WORK INSTRUCTION » Note every line in the entries that contains the string "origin", and copy it.

DATA SECTION »

--- --- ---

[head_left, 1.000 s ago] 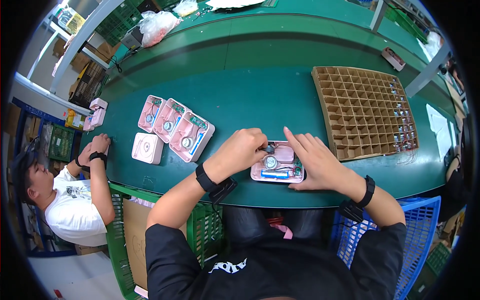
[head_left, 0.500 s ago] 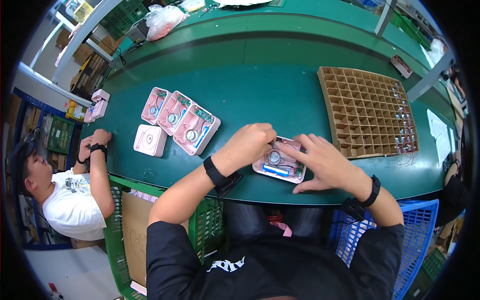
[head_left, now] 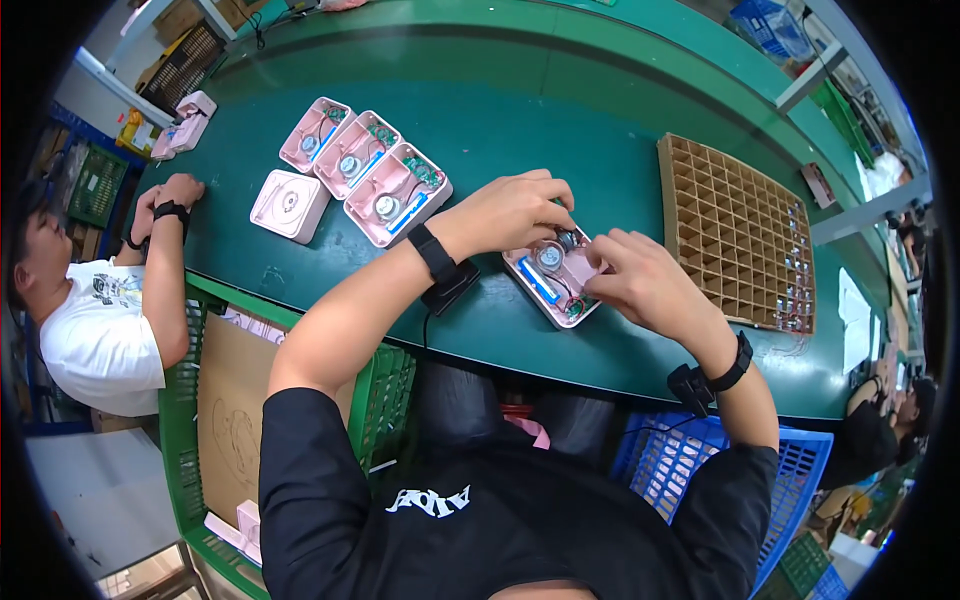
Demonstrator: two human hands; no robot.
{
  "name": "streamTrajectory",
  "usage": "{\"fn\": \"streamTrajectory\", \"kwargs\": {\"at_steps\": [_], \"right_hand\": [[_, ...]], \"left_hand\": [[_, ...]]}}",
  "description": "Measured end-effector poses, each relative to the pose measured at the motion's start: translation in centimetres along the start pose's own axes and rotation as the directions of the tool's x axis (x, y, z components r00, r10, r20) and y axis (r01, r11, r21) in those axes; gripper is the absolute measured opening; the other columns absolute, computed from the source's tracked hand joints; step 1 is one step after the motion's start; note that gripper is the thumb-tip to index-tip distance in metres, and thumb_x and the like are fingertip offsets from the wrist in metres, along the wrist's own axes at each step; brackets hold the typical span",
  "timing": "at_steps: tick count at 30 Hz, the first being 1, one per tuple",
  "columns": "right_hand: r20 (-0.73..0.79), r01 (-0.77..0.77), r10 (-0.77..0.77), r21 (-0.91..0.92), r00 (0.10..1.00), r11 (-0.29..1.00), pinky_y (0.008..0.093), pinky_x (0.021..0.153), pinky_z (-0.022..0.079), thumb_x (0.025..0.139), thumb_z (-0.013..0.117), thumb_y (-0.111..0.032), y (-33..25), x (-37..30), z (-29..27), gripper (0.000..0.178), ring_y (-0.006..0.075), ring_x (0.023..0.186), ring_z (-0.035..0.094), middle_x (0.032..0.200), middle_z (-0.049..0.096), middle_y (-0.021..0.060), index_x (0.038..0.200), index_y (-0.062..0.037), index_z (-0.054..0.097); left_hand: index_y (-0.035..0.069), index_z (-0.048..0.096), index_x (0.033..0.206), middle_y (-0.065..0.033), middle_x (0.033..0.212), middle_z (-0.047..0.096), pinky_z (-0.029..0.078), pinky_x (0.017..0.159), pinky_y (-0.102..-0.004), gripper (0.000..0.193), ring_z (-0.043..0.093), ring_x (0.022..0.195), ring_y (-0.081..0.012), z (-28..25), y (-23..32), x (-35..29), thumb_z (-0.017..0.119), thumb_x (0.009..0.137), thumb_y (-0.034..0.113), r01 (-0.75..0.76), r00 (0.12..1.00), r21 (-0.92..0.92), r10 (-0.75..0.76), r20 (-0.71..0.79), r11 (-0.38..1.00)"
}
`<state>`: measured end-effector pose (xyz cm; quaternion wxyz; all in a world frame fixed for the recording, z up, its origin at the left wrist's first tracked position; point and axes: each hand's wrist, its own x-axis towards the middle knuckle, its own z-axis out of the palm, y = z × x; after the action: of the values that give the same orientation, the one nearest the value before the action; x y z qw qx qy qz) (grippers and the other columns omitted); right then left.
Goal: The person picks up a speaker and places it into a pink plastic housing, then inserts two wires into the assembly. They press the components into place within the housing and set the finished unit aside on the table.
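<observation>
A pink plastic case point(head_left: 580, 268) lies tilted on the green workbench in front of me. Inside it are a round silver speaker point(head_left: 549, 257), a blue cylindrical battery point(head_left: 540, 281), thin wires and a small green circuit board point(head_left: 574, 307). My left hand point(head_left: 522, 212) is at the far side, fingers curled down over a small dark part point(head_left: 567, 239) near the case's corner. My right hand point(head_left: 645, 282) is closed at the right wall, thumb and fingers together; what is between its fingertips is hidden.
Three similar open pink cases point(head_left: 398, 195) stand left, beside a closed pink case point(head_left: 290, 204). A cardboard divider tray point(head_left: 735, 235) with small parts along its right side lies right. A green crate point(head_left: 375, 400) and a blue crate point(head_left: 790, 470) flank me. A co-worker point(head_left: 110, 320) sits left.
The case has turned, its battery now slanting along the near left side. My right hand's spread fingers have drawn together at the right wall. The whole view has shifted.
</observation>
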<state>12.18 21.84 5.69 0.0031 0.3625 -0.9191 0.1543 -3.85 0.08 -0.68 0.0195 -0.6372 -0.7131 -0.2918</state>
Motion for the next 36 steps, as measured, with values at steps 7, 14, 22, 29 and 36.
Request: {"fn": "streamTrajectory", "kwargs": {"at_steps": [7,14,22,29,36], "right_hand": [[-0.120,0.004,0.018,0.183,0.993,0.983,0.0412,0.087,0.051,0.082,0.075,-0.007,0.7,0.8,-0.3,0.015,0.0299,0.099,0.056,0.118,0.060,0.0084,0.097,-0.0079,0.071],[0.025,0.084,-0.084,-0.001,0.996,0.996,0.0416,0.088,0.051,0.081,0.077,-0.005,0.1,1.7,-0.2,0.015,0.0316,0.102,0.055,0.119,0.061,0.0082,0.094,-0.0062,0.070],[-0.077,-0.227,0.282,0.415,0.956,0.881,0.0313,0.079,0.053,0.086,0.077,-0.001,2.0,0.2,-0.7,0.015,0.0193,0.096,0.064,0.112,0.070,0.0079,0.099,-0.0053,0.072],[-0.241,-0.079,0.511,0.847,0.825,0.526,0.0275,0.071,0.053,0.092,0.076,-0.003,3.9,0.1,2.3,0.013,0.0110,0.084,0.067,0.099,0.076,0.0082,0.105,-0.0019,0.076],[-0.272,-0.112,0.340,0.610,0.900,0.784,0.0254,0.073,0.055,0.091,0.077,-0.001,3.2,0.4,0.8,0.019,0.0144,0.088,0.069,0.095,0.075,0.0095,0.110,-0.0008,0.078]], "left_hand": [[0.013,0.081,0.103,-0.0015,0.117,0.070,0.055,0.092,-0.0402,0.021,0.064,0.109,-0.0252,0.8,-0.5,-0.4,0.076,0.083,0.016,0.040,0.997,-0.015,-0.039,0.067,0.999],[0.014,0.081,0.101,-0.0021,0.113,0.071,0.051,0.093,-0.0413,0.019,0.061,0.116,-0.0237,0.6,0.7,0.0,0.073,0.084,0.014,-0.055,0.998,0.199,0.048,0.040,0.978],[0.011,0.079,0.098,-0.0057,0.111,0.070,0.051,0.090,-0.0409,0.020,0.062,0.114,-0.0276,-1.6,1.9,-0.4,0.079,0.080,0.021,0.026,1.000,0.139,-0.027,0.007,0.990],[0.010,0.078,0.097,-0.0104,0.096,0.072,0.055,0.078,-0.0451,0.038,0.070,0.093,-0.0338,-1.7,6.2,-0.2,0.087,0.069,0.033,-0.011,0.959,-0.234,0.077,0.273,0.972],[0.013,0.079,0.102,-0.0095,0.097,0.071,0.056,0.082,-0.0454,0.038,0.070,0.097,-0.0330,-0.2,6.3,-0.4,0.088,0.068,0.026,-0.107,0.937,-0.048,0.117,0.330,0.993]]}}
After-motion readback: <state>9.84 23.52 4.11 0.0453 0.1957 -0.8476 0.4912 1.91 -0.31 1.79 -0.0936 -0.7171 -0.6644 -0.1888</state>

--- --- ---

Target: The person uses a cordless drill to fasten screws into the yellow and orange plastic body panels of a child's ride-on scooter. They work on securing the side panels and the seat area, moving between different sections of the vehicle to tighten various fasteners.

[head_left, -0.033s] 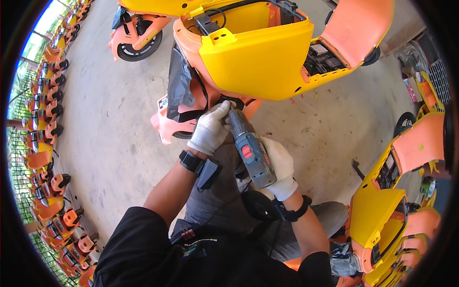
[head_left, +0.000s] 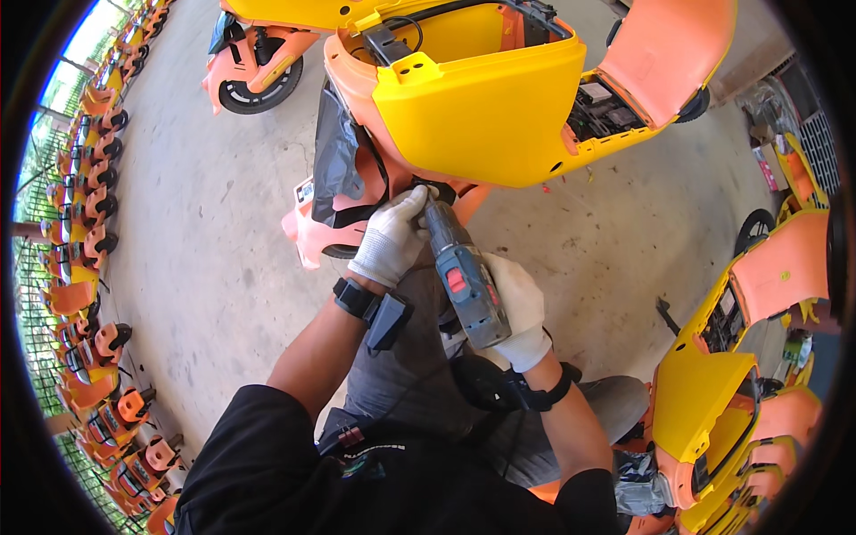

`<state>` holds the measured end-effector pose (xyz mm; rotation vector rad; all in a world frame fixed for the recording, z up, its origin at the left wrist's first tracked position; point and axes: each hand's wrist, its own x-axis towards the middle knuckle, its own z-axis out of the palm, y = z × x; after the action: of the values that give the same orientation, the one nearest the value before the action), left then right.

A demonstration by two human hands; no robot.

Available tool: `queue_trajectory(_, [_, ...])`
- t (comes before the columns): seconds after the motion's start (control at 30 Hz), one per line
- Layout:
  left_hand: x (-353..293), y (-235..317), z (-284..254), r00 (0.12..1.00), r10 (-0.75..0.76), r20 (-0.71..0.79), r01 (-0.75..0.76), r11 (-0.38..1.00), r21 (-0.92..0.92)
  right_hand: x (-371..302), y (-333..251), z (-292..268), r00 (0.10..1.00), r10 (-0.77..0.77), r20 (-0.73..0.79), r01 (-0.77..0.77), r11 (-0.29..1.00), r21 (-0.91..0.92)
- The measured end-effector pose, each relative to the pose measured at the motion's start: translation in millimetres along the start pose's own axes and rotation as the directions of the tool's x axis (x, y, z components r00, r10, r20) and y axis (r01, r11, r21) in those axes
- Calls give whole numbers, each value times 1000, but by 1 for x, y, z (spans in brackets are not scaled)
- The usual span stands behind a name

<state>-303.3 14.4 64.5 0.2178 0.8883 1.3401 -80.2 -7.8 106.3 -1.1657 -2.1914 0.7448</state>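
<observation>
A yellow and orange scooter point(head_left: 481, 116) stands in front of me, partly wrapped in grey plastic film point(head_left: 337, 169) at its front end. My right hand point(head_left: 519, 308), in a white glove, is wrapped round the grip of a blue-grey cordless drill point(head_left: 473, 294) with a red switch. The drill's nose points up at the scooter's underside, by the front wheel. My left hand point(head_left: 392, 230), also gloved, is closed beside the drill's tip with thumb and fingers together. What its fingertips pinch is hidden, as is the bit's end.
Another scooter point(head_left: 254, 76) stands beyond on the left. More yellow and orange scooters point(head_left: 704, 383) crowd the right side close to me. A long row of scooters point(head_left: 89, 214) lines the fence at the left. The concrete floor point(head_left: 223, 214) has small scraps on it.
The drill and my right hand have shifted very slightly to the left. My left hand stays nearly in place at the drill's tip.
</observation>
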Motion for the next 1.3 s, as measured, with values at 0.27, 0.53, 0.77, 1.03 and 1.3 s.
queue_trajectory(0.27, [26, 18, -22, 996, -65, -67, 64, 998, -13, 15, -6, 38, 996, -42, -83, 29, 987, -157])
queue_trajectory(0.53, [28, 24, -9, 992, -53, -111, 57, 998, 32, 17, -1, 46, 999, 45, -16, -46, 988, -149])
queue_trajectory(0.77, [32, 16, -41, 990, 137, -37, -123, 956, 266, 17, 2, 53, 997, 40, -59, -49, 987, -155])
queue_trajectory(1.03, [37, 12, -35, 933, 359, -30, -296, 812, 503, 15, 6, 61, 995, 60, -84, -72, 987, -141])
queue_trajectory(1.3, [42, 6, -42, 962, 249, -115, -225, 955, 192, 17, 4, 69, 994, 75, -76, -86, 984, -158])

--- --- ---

RESPONSE BELOW »
`<state>`: measured end-effector pose (xyz cm; quaternion wxyz; all in a world frame fixed for the recording, z up, its origin at the left wrist's first tracked position; point and axes: each hand's wrist, its own x-axis towards the middle knuckle, its own z-axis out of the palm, y = z × x; after the action: of the values that give the same orientation, the one nearest the value before the action; x y z qw qx qy qz) (grippers and the other columns omitted); right then left.
`<state>` holds the measured end-effector pose (xyz mm; rotation vector rad; all in a world frame fixed for the recording, z up, its origin at the left wrist's first tracked position; point and axes: each hand's wrist, its own x-axis towards the middle knuckle, its own z-axis out of the palm, y = z × x; after the action: of the values that give the same orientation, the one nearest the value before the action), left then right.

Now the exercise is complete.